When DeVos Hall Freezes Over

November 5, 2004
Text Size:

GRAND RAPIDS — For only the second time in its 25 years of hosting stage shows and musical events, DeVos Performance Hall will freeze over this week.

And for the second time in its 17-year history, the Broadway Theatre Guild is again responsible for the congealing cold.

The guild has booked the national touring company of “Broadway on Ice” in the newly refurbished hall for eight performances that run Tuesday through Sunday. The show stars Davis Gaines, who sang the title role in the “Phantom of the Opera” on Broadway, and Dorothy Hamill, who skated away with the 1976 Olympic Gold Medal and a 1984 Emmy for her performance in “Romeo and Juliet on Ice.”

Willy Bietak produces the skating and singing spectacular, which features a slew of memorable Broadway hits. The former Austrian skating champion is also in charge of quickly turning the theater’s wooden stage into a glassy indoor rink.

Work on the transformation got started Sunday night with the laying of aluminum plates across the stage. The plates, which contain coolant and run 20 feet long, two-and-a-half-feet wide and two inches high, are connected and laid over a specially-formulated sheet that protects the stage from any unforeseen spillage or overflow.

“The coolant is then circulated to a refrigeration machine that is parked outside the theater and the aluminum plates are hooked up by a collection of pipes and hoses to that machine. That takes care of the freezing,” said Bietak, who trucked the plates, pipes and hoses here from San Bernardino, Calif.

When the temperature of the plates falls below freezing, thin layers of mist are applied. The mist freezes on contact and the spraying continues until all the plates are covered and all the cracks between the plates are sealed with ice.

“Then we lay heavier layers of water,” said Bietak.

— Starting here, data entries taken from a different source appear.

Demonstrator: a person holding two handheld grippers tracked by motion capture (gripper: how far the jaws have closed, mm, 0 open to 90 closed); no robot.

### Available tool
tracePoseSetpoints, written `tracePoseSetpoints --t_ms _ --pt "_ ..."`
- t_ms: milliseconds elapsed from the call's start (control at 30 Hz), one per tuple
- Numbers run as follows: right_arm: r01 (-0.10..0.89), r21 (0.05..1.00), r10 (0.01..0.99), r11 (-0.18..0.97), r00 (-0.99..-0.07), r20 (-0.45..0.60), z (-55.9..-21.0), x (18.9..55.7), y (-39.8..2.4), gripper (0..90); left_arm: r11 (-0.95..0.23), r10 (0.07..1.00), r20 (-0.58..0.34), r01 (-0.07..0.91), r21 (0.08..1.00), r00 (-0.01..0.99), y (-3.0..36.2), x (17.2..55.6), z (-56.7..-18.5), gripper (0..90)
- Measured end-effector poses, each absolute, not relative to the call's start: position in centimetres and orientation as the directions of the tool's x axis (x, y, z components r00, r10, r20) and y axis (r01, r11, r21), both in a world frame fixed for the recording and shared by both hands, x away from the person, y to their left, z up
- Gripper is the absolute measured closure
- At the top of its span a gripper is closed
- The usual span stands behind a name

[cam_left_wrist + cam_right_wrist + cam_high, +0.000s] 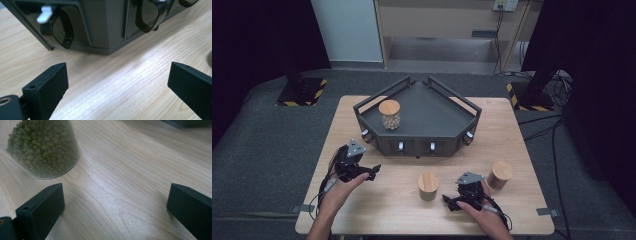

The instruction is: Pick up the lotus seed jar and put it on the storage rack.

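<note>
A dark corner shelf stands at the table's back middle, with a wood-lidded jar of pale beans on its top. A jar of green beans with a wooden lid stands at the front middle, and its glass is close ahead of my right gripper. A third lidded jar stands at the right. My left gripper is open near the shelf's front left, facing its base. My right gripper is open just right of the green bean jar, nothing between its jaws.
The wooden table has bare surface between the two hands and along the front edge. Small dark hooks with white tags hang along the shelf's lower front. Black stands and cables lie on the floor beyond the table.
</note>
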State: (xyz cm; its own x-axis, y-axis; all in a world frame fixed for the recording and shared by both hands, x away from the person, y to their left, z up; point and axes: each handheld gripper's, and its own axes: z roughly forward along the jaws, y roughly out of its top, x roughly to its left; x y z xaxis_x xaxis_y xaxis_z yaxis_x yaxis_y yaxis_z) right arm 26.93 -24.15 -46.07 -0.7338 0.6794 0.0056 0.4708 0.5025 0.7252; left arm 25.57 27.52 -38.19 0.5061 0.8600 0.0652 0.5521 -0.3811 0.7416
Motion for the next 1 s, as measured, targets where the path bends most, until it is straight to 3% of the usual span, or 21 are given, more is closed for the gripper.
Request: tracePoseSetpoints --t_ms 400,1000 --pt "0.471 0.725 0.68 0.502 -0.734 0.006 -46.1 26.9 -24.1 1.7 -0.338 0.873 0.012 0.587 0.736 0.487 28.3 24.8 -40.5 2.0" --pt "0.47 0.725 0.679 0.503 -0.735 0.006 -46.1 27.0 -24.2 1.6 -0.32 0.909 0.043 0.63 0.708 0.414 27.7 24.2 -44.6 2.9"
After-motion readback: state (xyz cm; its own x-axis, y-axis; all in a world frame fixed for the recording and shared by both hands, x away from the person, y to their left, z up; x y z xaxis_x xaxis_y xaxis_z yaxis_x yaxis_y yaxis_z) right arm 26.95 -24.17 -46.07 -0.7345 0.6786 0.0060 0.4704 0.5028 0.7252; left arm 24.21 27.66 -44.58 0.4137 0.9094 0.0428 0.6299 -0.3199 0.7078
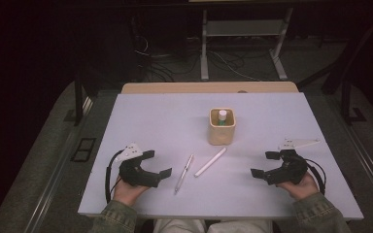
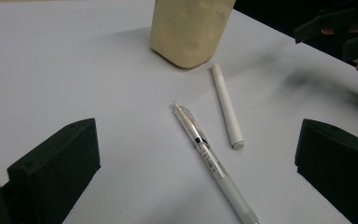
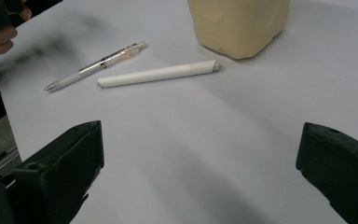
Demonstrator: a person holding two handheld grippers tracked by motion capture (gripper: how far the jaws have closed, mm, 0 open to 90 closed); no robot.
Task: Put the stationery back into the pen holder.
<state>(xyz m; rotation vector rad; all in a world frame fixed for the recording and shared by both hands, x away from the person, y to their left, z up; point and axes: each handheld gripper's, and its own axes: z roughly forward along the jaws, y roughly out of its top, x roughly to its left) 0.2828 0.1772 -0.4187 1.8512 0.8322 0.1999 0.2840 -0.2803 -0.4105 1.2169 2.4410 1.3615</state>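
Here both hands rest low at the table's near edge, palms under the tools. Left gripper (image 1: 157, 163) jaws wide, holding nothing, aimed inward; clear pen (image 1: 184, 173) just ahead of its tips, white marker (image 1: 211, 162) beyond that. Right gripper (image 1: 265, 164) also wide, empty, marker well ahead. Cup (image 1: 222, 132) farther back btw them.

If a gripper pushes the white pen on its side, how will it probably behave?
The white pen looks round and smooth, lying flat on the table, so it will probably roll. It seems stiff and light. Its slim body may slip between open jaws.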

The conversion takes about 17 hours — four or five hours to lay the plates, then another dozen or so to freeze the surface. The equipment in the refrigeration truck will keep the ice frozen on the 40-by-60-foot rink through Sunday’s final matinee. An electrically powered, mini ice re-surfacer will scrape the ice and add water to it during intermission.

“There are a lot of people on that ice and we do need a resurfacing process during intermission. We do it right in front of the audience and they’ll see it,” said Bietak, who added that the ice won’t make the hall significantly colder for patrons.

Bietak has been credited with being one of the very first to bring ice skaters into small theaters. He has worked with Hamill in the past and with other renowned skaters such as Peggy Fleming, Tai Babilonia, Randy Gardner, Brian Boitano and Scott Hamilton.

Bietak also produced “Festival on Ice,” the show that marked the very first time the DeVos Hall stage was covered with ice. That was back in 1987, the guild’s first season when the group brought the ice show here.

“There is something to watching ice skating in a theater. I feel it really has a very special place because it’s in an intimate environment,” said Bietak. “You see people close up and their facial expressions. You can almost feel the edge of the blade cutting the ice. It’s unique.”